• **EXERCISE INSTRUCTIONS**
With the line containing "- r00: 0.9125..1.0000" as the starting point, write out each line exactly through the final line of the listing, both ends included.

• **GIVEN MATERIAL**
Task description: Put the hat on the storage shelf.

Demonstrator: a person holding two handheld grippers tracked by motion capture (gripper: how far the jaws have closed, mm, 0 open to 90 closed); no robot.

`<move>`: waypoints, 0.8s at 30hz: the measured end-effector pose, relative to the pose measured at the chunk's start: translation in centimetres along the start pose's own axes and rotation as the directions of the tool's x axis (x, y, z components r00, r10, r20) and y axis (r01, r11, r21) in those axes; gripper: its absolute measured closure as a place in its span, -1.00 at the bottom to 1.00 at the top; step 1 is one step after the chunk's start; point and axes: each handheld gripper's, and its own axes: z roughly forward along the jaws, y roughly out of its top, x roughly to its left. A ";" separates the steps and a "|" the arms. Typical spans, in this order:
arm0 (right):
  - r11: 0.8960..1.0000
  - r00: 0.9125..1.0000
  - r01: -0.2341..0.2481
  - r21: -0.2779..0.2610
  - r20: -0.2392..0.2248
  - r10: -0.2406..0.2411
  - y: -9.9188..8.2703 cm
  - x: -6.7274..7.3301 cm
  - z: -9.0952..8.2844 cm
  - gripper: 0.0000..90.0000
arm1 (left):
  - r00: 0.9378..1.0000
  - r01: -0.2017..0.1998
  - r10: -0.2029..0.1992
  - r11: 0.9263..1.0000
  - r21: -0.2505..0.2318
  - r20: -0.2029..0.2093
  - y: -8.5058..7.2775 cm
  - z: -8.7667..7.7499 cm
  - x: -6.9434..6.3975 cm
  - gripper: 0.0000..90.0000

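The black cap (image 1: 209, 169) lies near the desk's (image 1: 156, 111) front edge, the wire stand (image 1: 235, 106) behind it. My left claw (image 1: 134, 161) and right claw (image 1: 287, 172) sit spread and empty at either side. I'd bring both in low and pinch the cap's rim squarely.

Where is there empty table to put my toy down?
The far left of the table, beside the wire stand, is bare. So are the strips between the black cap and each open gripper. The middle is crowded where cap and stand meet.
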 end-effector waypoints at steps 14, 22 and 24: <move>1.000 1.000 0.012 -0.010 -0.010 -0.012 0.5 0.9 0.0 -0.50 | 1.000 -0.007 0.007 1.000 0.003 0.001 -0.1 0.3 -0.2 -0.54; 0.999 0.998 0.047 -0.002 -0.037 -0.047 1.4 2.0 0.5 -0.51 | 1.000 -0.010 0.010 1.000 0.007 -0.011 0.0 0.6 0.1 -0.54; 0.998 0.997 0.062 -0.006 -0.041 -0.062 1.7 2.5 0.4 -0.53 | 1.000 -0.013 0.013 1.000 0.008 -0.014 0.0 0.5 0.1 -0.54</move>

• **SOLUTION TO THE PROBLEM**
  - r00: 0.9125..1.0000
  - r01: -0.2341..0.2481
  - r21: -0.2779..0.2610
  - r20: -0.2392..0.2248
  - r10: -0.2406..0.2411
  - y: -9.9188..8.2703 cm
  - x: -6.7274..7.3301 cm
  - z: -9.0952..8.2844 cm
  - gripper: 0.0000..90.0000
arm1 (left):
  - r00: 0.9378..1.0000
  - r01: -0.2017..0.1998
  - r10: -0.2029..0.1992
  - r11: 0.9263..1.0000
  - r21: -0.2505..0.2318
  - r20: -0.2029..0.2093
  - y: -8.5058..7.2775 cm
  - z: -8.7667..7.7499 cm
  - x: -6.9434..6.3975 cm
  - gripper: 0.0000..90.0000

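The black cap (image 1: 209, 169) lies near the desk's (image 1: 156, 111) front edge, the wire stand (image 1: 235, 106) behind it. My left claw (image 1: 134, 161) and right claw (image 1: 287, 172) sit spread and empty at either side. I'd bring both in low and pinch the cap's rim squarely.

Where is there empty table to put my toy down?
The far left of the table, beside the wire stand, is bare. So are the strips between the black cap and each open gripper. The middle is crowded where cap and stand meet.
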 end-effector waypoints at steps 14, 22 and 24: <move>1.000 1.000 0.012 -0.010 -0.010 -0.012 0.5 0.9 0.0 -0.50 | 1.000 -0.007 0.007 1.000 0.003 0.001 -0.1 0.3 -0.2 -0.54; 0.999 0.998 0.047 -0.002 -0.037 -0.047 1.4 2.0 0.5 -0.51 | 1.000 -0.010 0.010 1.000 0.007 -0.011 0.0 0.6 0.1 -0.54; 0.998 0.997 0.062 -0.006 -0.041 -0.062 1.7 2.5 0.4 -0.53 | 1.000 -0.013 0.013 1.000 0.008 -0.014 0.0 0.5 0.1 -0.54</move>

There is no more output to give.